= What you will do =
Your answer should consist only of the line with "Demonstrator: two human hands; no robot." and the lines after it, reproduced exactly through the end of the entries below.

= Given records =
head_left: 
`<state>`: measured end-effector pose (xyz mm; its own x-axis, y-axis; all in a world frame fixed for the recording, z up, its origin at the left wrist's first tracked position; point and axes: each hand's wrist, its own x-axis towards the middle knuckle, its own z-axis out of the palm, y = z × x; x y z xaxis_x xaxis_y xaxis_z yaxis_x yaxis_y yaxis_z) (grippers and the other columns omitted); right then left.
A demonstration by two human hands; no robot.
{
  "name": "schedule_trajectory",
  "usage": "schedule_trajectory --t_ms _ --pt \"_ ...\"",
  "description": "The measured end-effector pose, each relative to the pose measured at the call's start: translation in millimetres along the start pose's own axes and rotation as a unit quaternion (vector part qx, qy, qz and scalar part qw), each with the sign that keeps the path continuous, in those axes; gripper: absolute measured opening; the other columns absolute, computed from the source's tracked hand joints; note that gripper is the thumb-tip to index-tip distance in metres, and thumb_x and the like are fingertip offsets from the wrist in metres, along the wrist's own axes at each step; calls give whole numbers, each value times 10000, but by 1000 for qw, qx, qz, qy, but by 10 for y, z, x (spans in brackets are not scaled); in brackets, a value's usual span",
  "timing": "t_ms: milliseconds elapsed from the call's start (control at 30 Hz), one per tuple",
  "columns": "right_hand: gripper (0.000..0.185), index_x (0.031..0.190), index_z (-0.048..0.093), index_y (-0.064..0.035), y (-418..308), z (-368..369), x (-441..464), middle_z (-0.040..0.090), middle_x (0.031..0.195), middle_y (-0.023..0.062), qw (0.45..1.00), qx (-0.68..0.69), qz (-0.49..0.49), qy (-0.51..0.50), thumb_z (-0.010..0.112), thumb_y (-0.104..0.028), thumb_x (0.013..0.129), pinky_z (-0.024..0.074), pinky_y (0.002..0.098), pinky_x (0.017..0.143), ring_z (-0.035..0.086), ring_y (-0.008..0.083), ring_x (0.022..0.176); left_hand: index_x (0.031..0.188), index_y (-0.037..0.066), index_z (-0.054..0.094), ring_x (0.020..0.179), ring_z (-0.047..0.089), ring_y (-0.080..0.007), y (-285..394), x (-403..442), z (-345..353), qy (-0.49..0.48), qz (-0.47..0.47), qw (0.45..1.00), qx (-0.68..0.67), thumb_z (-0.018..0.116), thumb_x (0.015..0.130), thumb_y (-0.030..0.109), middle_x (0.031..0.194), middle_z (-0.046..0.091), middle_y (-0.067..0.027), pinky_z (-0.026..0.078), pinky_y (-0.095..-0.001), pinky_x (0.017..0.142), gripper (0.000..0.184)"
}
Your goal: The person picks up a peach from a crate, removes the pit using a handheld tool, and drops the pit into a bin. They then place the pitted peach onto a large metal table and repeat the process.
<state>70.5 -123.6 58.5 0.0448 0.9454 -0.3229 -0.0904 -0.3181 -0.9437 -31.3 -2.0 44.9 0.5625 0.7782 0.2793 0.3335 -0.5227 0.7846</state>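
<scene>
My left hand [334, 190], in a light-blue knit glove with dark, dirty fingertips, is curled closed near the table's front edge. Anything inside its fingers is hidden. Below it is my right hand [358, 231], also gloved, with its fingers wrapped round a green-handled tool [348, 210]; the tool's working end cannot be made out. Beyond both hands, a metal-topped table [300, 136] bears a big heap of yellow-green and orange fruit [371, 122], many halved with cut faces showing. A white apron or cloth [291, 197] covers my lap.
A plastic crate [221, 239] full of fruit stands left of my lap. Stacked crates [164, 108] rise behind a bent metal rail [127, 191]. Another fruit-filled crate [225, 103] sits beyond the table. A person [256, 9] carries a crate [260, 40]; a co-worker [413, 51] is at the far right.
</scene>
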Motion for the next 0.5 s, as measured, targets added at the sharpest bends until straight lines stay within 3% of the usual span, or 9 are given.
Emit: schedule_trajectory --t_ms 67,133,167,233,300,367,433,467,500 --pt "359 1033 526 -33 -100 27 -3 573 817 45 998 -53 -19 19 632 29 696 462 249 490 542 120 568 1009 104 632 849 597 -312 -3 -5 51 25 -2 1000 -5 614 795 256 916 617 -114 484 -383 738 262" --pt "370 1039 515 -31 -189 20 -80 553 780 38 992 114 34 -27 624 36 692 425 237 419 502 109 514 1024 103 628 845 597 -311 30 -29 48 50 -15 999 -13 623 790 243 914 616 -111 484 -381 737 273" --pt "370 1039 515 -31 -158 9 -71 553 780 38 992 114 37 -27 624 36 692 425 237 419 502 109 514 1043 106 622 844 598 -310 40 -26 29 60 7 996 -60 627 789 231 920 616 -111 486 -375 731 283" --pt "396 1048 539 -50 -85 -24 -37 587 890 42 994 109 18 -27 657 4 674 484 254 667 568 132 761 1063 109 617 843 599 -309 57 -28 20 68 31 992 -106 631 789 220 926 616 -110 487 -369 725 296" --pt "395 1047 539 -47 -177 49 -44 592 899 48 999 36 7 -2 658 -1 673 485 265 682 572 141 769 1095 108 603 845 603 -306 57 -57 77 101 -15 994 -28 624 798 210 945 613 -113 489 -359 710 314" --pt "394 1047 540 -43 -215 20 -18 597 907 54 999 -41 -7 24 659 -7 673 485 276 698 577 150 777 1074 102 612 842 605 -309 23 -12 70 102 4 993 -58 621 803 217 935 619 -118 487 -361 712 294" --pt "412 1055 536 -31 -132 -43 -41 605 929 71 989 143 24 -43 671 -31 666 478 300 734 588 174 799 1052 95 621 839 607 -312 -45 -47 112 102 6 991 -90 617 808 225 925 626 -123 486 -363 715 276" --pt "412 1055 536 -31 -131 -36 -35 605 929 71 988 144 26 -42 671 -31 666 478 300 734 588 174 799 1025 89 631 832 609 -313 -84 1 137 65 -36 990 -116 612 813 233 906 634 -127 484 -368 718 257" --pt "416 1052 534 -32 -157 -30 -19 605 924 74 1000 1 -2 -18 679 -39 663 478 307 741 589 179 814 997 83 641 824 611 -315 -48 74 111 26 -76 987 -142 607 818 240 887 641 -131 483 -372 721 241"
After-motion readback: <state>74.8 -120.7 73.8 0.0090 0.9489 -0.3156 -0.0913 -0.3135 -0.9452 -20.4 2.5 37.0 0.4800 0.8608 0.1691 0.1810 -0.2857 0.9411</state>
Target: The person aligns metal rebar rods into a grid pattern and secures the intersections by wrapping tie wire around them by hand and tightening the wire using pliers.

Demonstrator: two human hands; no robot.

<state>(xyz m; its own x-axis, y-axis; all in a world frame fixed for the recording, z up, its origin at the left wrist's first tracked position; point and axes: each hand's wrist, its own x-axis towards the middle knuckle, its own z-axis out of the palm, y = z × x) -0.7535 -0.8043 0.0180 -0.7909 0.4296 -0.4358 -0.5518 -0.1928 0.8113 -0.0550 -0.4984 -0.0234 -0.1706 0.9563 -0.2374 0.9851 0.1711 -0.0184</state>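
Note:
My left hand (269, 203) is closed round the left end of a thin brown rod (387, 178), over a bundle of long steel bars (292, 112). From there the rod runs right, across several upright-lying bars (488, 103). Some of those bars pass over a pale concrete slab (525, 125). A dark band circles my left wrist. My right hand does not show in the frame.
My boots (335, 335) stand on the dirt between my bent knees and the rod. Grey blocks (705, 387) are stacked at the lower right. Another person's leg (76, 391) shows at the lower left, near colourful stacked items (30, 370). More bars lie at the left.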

= Reply =
Demonstrator: two human hands; no robot.

<state>(xyz m; its own x-axis, y-axis; all in a world frame fixed for the recording, z up, its origin at the left wrist's first tracked position; point and axes: each hand's wrist, its own x-axis towards the middle knuckle, its own z-axis out of the palm, y = z × x) -0.7535 -0.8043 0.0180 -0.7909 0.4296 -0.4358 -0.5518 -0.1928 0.8113 -0.0550 -0.4984 -0.0234 -0.1706 0.9563 -0.2374 0.9851 0.1711 -0.0184</state>
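Note:
My left hand (269, 203) is closed round the left end of a thin brown rod (387, 178), over a bundle of long steel bars (292, 112). From there the rod runs right, across several upright-lying bars (488, 103). Some of those bars pass over a pale concrete slab (525, 125). A dark band circles my left wrist. My right hand does not show in the frame.
My boots (335, 335) stand on the dirt between my bent knees and the rod. Grey blocks (705, 387) are stacked at the lower right. Another person's leg (76, 391) shows at the lower left, near colourful stacked items (30, 370). More bars lie at the left.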

There's no more to the output.